**The task**
What is needed is an exact repetition of the lines from the first one in the data through the line with "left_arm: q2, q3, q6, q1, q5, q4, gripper", with no pictures.
*** Begin section ***
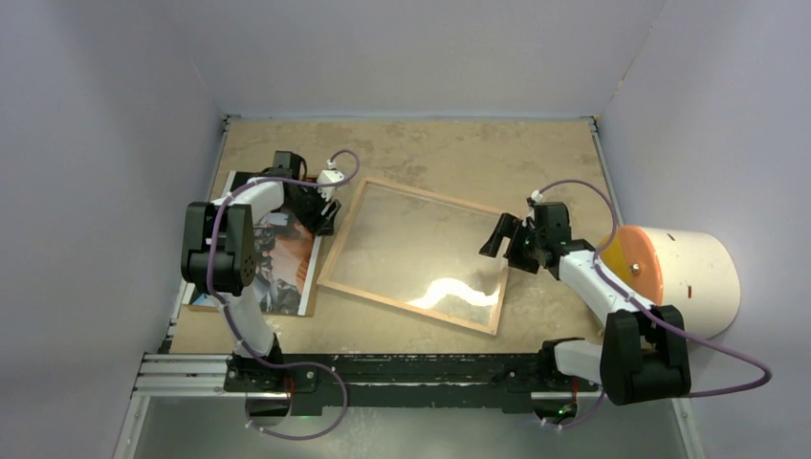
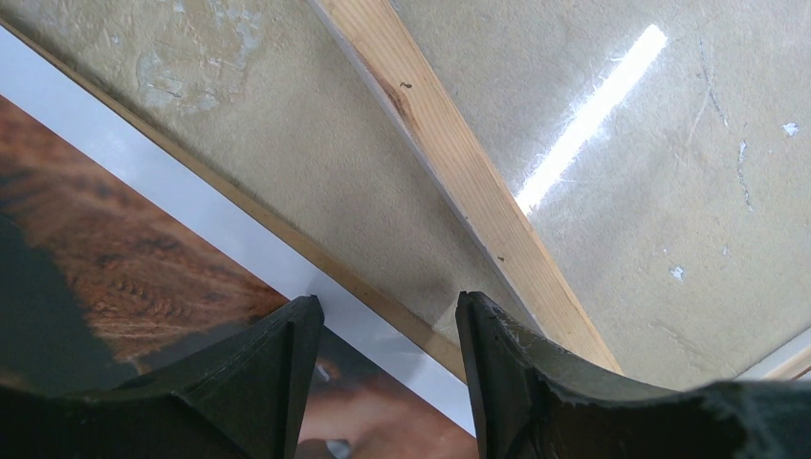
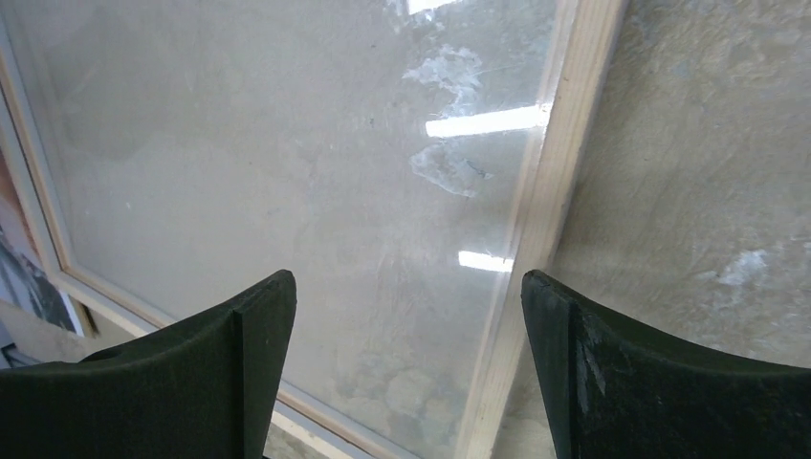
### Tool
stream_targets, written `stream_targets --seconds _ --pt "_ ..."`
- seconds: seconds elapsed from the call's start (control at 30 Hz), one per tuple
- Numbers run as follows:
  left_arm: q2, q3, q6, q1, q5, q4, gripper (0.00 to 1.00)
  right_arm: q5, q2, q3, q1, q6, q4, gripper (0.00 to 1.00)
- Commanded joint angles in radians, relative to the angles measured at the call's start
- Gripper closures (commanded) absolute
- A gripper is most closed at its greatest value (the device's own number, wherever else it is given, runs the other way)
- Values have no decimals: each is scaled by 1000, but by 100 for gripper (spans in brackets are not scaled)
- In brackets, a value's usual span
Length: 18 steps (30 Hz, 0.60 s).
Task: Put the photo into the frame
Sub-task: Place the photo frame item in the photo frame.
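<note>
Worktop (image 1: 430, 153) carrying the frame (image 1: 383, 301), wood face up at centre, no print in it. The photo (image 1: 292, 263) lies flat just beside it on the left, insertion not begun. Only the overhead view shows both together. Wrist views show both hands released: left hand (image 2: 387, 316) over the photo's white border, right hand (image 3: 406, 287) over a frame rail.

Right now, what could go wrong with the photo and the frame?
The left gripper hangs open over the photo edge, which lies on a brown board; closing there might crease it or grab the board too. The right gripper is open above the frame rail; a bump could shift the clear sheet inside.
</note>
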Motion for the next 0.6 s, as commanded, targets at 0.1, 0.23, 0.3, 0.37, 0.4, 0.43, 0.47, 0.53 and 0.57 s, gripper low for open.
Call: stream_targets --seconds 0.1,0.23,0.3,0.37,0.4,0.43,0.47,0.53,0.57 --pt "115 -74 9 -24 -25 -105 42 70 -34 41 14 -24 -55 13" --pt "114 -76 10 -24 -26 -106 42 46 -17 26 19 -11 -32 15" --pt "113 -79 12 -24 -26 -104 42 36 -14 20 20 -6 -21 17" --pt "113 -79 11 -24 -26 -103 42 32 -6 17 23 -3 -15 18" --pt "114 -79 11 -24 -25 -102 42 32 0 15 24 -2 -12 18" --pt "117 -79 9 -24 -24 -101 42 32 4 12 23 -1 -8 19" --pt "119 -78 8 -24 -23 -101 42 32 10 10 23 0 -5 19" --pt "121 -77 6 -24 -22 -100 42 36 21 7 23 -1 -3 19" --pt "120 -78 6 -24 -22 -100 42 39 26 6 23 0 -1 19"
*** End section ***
**Response to the exercise**
### Tool
stream_targets, written `stream_targets --seconds _ --pt "_ ..."`
- seconds: seconds elapsed from the call's start (control at 30 Hz), one per tuple
- Numbers run as follows:
  left_arm: q2, q3, q6, q1, q5, q4, gripper (0.00 to 1.00)

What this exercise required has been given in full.